Open Surgical Biopsy (Excisional and Incisional)
- What is Open Surgical Biopsy?
- How is Open Surgical Biopsy Performed?
- How Should Patients Prepare for Open Surgical Biopsy?
- What Should Patients Expect After Open Surgical Biopsy?
- What are the Advantages and Disadvantages to Open Surgical Biopsy?
Traditional open surgical biopsy is the gold standard to which other methods of breast biopsies are compared. Surgical biopsy requires a 1.5 to 2.0 inch incision (approximately 3.8 centimeters to 5.1 centimeters) in the breast. Until about a decade ago, most breast biopsies were open surgical procedures. However today, many patients are candidates for less invasive biopsy procedures such as vacuum-assisted biopsy (Mammotome or MIBB) or core needle biopsy.
First, the breast is cleaned and covered with special surgical drapes. Often, surgical biopsy does not require general anesthesia. Instead, the patient will be given a local anesthetic (to the breast only), or a combination of intravenous (through the vein) sedation with local anesthetic.
During an excisional surgical biopsy, the surgeon will attempt to completely remove the area of concern (lesion), often along with a surrounding margin of normal breast tissue. If the lesion is palpable (can be felt by examination), excisional biopsy is generally a brief, straightforward surgery performed in an operating room.
An incisional surgical biopsy is similar to an excisional biopsy except that the surgeon only removes part of the breast lesion. Incisional breast biopsy is usually only performed on large lesions.
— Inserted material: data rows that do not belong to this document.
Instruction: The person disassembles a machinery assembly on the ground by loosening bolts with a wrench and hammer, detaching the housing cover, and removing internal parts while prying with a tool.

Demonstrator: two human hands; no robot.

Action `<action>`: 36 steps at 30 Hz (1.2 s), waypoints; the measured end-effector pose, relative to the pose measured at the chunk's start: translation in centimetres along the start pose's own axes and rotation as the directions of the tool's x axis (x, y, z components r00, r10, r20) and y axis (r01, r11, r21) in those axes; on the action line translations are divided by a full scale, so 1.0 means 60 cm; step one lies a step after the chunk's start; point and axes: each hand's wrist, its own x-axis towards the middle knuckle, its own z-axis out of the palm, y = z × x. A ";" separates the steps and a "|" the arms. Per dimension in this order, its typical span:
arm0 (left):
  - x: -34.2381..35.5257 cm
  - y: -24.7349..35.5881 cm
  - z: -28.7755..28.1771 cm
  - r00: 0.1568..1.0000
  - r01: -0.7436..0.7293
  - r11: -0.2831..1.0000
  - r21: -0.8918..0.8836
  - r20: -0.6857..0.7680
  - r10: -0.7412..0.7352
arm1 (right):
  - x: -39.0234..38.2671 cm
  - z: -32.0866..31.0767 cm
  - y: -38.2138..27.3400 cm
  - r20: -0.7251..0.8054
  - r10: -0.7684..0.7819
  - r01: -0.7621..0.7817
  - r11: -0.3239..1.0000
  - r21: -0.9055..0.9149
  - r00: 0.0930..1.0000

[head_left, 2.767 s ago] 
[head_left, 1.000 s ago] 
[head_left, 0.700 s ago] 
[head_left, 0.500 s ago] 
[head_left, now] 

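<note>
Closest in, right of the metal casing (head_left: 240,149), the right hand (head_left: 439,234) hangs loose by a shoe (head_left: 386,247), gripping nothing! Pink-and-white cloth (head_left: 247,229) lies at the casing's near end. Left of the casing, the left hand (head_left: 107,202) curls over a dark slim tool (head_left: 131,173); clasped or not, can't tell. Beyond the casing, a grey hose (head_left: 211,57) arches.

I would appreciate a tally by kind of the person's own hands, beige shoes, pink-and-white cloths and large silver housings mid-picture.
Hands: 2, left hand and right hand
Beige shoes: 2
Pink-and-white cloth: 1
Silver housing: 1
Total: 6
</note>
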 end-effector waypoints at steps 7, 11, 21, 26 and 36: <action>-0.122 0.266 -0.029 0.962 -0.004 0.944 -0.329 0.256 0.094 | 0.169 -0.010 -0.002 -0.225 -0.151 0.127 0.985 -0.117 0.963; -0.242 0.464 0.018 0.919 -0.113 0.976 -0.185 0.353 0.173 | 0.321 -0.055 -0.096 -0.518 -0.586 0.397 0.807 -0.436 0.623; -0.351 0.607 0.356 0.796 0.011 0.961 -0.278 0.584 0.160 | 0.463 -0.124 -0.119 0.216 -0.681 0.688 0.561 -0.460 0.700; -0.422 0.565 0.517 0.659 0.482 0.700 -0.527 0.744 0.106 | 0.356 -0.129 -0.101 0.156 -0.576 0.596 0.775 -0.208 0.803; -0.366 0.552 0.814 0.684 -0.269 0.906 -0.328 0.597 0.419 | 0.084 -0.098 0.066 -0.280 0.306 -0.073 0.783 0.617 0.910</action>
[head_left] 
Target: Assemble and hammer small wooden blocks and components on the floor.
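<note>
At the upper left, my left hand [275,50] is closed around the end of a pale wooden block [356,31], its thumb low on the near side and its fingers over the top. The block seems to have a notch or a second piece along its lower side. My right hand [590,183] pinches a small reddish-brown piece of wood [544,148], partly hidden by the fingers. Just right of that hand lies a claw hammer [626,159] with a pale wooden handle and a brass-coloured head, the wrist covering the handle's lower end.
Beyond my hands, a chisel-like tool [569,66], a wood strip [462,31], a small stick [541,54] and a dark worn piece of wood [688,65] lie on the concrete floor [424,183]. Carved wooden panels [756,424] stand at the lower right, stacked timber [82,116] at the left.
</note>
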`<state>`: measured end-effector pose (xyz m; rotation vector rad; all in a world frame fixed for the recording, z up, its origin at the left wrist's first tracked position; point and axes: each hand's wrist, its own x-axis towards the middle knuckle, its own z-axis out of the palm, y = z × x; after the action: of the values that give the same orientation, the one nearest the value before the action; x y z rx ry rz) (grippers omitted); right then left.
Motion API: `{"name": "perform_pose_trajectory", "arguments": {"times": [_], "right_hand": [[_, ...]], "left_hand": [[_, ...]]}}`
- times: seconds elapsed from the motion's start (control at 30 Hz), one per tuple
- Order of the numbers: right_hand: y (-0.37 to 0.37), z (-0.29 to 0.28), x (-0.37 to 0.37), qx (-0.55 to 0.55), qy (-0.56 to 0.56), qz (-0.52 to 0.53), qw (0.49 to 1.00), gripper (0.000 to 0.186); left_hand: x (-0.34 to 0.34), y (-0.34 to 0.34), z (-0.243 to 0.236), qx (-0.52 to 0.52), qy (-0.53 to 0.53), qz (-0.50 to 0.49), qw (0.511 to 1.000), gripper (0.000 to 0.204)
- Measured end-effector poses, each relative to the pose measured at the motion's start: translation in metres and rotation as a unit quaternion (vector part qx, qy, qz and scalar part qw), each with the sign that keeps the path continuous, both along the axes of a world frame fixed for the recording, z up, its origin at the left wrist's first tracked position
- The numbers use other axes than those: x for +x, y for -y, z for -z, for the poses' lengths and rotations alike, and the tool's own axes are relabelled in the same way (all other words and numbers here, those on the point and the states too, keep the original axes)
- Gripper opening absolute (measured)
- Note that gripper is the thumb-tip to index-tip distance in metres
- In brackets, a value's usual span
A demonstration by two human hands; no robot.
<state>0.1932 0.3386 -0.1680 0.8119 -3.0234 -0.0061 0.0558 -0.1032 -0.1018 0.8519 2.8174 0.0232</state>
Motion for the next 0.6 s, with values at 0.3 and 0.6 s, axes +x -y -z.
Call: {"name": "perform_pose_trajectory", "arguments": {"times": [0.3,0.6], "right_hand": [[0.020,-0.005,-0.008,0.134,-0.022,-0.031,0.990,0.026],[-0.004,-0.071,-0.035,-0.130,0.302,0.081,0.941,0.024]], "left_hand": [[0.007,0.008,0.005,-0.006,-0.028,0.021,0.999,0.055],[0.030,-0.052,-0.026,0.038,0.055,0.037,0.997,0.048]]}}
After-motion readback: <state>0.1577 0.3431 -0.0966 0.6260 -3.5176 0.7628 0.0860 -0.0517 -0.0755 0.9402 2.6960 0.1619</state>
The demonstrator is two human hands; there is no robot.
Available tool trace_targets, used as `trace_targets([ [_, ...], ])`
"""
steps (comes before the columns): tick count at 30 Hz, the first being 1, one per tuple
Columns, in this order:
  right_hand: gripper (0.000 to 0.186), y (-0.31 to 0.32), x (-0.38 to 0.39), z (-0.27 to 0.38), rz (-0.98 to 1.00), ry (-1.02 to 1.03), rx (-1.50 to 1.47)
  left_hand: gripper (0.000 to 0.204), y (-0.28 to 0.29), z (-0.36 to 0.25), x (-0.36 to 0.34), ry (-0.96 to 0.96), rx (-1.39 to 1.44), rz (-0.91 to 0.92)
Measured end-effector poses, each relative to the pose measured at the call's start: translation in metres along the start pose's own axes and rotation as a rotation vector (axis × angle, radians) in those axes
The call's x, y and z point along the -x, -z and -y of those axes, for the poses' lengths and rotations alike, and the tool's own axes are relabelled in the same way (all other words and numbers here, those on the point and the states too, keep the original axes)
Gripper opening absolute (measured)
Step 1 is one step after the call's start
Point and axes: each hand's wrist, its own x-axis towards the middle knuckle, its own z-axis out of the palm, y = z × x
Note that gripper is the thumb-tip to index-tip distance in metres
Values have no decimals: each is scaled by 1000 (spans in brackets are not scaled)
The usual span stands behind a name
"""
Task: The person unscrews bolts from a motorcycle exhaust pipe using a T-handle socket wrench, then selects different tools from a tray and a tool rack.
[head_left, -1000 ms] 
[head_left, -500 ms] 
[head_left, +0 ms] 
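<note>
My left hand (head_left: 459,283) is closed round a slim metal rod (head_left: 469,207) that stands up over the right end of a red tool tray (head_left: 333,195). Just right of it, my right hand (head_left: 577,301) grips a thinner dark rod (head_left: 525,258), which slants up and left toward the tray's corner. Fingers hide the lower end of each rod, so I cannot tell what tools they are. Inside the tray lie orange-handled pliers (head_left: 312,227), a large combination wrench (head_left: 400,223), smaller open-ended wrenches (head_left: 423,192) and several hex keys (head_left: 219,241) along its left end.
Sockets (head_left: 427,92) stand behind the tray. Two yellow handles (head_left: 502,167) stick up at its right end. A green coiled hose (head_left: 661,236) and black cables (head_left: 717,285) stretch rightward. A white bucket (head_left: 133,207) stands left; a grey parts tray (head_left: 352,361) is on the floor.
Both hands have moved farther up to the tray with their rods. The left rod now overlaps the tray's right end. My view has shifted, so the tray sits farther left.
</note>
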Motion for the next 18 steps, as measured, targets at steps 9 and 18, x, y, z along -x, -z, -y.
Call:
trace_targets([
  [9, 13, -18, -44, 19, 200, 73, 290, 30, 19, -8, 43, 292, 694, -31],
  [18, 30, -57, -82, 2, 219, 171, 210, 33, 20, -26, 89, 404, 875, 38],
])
In some cases, the surgeon will use mammography (x-rays) to help locate the area of concern and then mark the area with a wire marker, visible dye, carbon particles, or several of these methods. This technique is referred to as "needle" or "wire" localization and is necessary when the abnormality can only be seen on imaging tests, such as a mammogram or ultrasound, and cannot be felt by routine examination. With "needle" or "wire" localization, the radiologist will localize (identify) the abnormality seen on a mammogram or ultrasound using a thin, hollow needle. He or she will then insert a thin wire through the center of the hollow needle to indicate the exact area of removal. A hook at the end of the wire keeps it from slipping from the soft breast tissue. The radiologist will then remove the hollow needle, and the wire will be used as a guide to located the lesion (breast abnormality). A second mammogram is taken to ensure the wire is positioned in the correct area of the breast.
The woman is then taken to the operating room where the surgeon will remove the wire (which indicates the area of the breast abnormality) and a surrounding margin of breast tissue. One set of x-rays will be taken of the removed specimen with the wire. Another set of x-rays will be taken of the breast to confirm that the area in question has in fact been removed. When this is completed, the entire specimen will then be sent to the laboratory for examination by a pathologist.
The incision will be closed with suture material. If the suture material is absorbable, the stitches will usually dissolve on their own. However, if non-absorbable suture material is used, patients will need to have the stitches removed during a follow-up office visit.